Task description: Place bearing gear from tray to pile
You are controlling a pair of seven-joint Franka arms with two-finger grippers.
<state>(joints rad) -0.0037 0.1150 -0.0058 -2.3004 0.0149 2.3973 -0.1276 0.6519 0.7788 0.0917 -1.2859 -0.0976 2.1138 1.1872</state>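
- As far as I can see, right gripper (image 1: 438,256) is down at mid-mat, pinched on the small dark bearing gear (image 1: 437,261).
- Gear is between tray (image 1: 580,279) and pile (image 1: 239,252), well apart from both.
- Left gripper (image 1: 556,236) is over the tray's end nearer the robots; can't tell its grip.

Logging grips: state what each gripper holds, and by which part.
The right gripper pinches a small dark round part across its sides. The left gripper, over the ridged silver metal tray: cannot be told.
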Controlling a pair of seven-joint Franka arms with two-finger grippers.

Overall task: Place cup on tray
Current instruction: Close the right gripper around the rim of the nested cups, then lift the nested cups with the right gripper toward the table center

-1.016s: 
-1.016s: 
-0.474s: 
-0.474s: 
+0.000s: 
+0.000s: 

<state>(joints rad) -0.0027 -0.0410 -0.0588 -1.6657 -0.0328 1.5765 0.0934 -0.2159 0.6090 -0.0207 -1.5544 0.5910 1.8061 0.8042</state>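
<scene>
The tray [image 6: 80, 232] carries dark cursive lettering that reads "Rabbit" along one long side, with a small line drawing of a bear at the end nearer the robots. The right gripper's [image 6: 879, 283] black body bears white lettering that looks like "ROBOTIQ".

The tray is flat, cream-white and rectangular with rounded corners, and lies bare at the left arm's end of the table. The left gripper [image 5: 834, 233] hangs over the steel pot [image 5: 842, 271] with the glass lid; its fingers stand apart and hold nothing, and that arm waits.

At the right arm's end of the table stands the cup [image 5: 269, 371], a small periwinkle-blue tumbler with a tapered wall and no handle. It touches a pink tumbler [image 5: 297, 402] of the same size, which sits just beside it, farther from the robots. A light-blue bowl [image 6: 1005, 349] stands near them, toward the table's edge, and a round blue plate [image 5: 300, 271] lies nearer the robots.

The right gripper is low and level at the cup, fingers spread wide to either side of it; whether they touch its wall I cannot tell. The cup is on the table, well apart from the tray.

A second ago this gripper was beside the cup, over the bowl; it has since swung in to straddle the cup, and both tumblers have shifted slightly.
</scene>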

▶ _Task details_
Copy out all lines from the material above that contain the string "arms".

▶ _Answer to the exercise_
You are controlling a pair of seven-joint Franka arms with two-finger grippers.
Controlling a pair of seven-joint Franka arms with two-finger grippers.

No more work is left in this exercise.